Dataset entries:
□ □ □ □
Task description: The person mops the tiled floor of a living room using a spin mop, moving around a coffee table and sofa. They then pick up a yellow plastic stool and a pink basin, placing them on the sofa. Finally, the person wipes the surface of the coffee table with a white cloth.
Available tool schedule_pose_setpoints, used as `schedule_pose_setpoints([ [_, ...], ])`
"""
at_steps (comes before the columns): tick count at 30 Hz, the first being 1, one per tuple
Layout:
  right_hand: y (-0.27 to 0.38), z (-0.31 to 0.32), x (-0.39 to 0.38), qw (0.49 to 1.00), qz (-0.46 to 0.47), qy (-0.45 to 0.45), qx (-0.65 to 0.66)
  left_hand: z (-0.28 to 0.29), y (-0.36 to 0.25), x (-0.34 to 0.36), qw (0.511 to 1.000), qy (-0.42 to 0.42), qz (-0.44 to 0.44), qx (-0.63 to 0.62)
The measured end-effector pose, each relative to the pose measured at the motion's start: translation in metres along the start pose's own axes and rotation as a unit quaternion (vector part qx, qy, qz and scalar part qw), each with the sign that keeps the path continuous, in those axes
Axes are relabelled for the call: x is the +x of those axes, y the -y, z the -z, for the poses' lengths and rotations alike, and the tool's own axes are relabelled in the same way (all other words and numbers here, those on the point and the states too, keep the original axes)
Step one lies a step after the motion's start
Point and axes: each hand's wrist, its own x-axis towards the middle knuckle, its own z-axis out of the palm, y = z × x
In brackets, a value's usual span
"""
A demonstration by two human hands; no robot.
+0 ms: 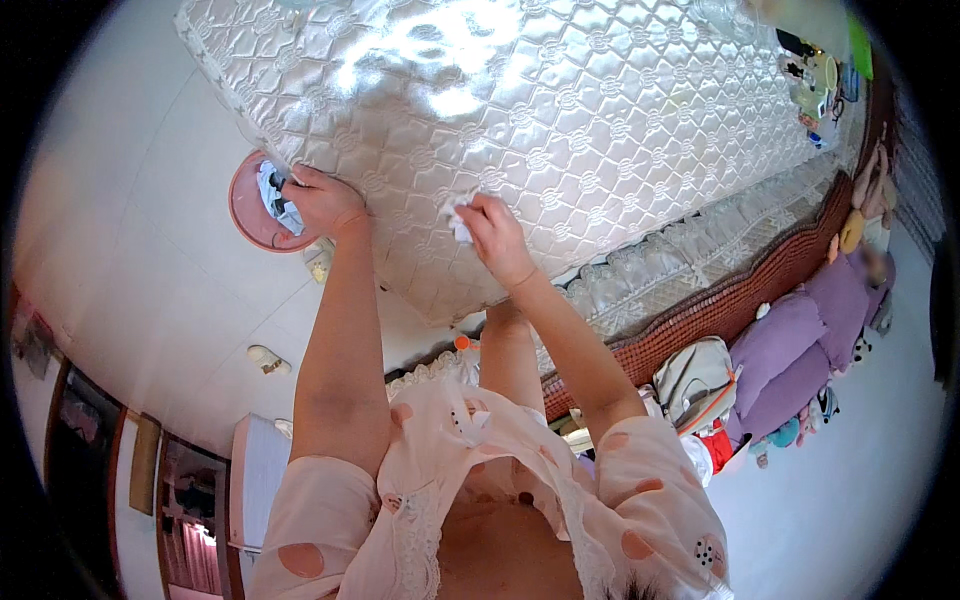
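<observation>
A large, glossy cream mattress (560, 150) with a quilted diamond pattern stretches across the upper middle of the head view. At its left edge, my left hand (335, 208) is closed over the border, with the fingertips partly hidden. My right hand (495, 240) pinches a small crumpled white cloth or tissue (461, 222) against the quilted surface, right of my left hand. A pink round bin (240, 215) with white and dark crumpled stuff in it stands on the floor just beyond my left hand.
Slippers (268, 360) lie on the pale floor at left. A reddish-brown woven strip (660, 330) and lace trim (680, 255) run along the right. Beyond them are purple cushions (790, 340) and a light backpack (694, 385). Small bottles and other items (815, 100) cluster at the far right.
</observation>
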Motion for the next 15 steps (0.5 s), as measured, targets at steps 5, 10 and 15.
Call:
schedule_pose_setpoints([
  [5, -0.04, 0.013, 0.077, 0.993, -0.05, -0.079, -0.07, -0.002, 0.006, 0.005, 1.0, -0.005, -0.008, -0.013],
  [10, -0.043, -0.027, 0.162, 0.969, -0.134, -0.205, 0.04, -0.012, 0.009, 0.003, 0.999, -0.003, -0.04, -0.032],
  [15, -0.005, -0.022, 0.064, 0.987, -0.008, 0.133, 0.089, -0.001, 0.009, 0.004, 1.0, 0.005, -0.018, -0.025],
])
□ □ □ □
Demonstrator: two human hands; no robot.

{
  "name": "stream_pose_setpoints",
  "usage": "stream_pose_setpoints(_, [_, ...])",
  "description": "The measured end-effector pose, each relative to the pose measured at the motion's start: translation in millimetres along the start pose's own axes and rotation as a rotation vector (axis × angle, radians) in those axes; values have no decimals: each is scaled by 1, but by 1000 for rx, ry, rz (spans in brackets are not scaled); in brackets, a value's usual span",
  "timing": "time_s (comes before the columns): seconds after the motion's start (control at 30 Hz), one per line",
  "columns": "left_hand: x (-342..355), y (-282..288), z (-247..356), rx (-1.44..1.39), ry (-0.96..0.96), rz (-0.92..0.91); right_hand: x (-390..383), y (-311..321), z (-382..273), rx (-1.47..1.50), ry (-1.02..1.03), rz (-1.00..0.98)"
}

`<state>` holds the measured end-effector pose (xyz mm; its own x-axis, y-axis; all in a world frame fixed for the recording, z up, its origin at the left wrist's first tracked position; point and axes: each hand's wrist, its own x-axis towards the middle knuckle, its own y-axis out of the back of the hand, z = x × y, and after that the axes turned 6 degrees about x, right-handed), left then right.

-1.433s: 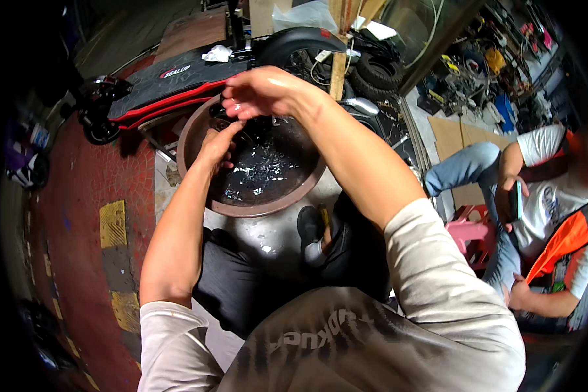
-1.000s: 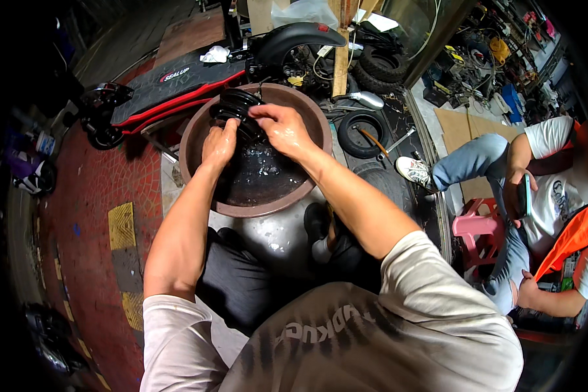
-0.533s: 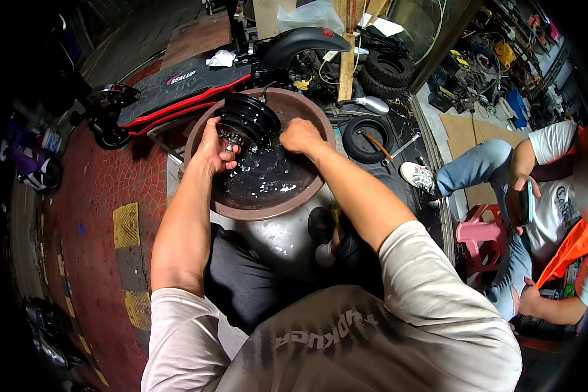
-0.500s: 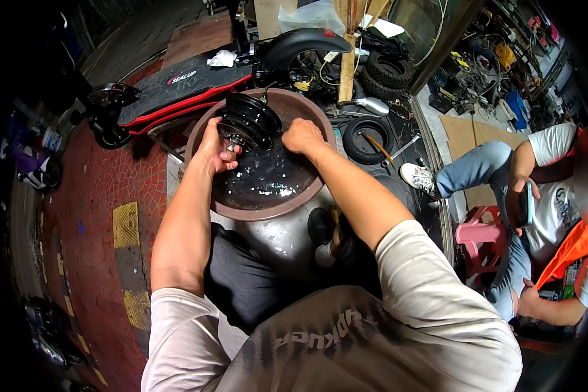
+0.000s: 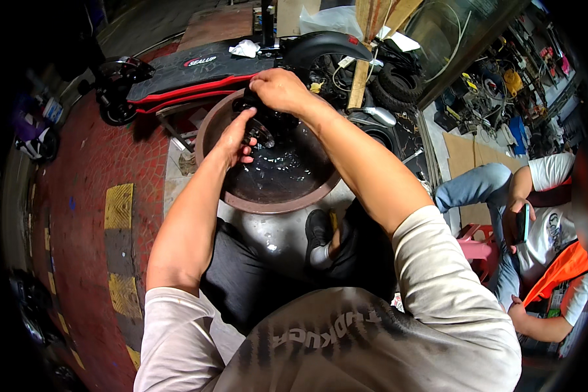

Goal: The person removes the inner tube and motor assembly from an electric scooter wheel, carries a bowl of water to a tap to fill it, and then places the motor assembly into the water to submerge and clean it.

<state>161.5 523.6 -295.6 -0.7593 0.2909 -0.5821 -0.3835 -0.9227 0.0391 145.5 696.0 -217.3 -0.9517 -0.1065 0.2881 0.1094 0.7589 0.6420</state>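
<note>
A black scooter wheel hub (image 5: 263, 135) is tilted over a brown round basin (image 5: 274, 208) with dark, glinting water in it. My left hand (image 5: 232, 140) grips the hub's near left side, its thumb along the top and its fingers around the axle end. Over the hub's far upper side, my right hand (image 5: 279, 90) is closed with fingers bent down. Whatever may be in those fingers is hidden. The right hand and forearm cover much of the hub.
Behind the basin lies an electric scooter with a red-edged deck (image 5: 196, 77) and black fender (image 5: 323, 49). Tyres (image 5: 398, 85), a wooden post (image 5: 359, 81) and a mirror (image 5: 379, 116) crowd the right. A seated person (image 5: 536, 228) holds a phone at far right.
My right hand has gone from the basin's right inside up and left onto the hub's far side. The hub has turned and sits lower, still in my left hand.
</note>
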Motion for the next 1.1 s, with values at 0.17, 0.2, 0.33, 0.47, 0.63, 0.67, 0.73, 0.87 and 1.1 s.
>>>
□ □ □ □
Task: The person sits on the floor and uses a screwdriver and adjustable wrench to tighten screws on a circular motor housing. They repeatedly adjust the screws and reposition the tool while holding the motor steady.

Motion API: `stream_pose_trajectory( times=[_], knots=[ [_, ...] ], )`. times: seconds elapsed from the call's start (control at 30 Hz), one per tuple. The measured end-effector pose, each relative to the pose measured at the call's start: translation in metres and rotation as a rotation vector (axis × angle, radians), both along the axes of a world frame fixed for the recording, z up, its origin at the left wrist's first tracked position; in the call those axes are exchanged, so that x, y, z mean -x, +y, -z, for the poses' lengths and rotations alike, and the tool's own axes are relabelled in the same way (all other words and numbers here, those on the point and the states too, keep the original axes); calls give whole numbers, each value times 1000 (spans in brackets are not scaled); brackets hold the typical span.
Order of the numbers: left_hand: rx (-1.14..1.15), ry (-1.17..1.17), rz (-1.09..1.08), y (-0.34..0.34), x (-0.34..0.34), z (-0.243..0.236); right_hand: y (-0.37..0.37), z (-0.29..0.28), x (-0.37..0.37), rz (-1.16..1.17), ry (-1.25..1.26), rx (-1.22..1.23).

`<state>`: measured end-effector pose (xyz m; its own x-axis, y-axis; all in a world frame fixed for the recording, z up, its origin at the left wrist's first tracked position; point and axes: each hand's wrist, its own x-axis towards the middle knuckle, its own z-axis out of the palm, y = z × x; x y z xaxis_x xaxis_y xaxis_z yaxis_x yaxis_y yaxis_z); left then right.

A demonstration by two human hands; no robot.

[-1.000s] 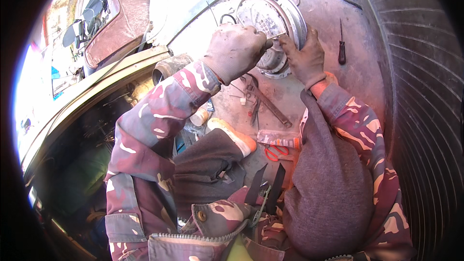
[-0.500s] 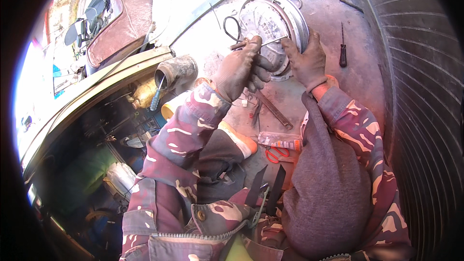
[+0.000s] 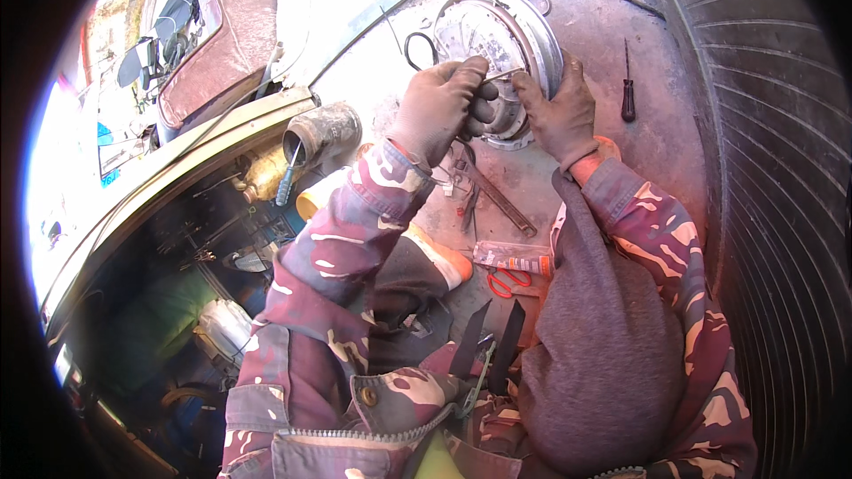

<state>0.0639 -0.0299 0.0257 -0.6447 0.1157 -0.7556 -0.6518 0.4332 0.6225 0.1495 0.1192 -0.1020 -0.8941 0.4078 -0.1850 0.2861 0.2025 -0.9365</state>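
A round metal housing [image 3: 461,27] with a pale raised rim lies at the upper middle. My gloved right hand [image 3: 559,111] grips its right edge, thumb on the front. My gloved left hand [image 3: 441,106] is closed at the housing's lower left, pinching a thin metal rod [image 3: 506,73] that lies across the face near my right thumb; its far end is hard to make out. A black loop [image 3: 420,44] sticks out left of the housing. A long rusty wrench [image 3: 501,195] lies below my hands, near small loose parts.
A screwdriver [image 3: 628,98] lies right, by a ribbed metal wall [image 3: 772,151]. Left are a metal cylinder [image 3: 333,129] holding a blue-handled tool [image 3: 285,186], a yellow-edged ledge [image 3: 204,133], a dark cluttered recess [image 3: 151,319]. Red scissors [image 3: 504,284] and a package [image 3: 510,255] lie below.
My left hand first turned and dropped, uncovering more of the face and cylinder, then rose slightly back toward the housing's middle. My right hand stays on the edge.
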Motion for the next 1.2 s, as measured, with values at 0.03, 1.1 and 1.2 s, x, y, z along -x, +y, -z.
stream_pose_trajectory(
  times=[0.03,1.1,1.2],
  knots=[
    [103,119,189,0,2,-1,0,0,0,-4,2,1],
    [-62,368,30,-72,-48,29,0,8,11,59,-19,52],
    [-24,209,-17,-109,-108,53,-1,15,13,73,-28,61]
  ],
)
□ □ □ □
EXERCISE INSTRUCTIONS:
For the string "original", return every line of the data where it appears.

WRITTEN ANSWER:
Axes are relabelled for the call: x is the +x of those axes, y the -y, z the -z, for the poses' lengths and rotations alike, and the tool's own axes are relabelled in the same way (all other words and numbers here, those on the point and the states too, keep the original axes)
Motion API: `stream_pose_trajectory( times=[_], knots=[ [_, ...] ], )`. times: seconds elapsed from the call's start (control at 30 Hz), one per tuple. The measured end-effector pose, each relative to the pose measured at the call's start: translation in metres and rotation as a rotation vector (axis × angle, radians), both along the axes of a world frame fixed for the recording, z up, its origin at the left wrist's first tracked position; in the call those axes are exchanged, so that x, y, z mean -x, +y, -z, for the poses' lengths and rotations alike, and the tool's own axes are relabelled in the same way (all other words and numbers here, those on the point and the states too, keep the original axes); calls give whole numbers, each value times 1000 (spans in brackets are not scaled); brackets hold the typical span.

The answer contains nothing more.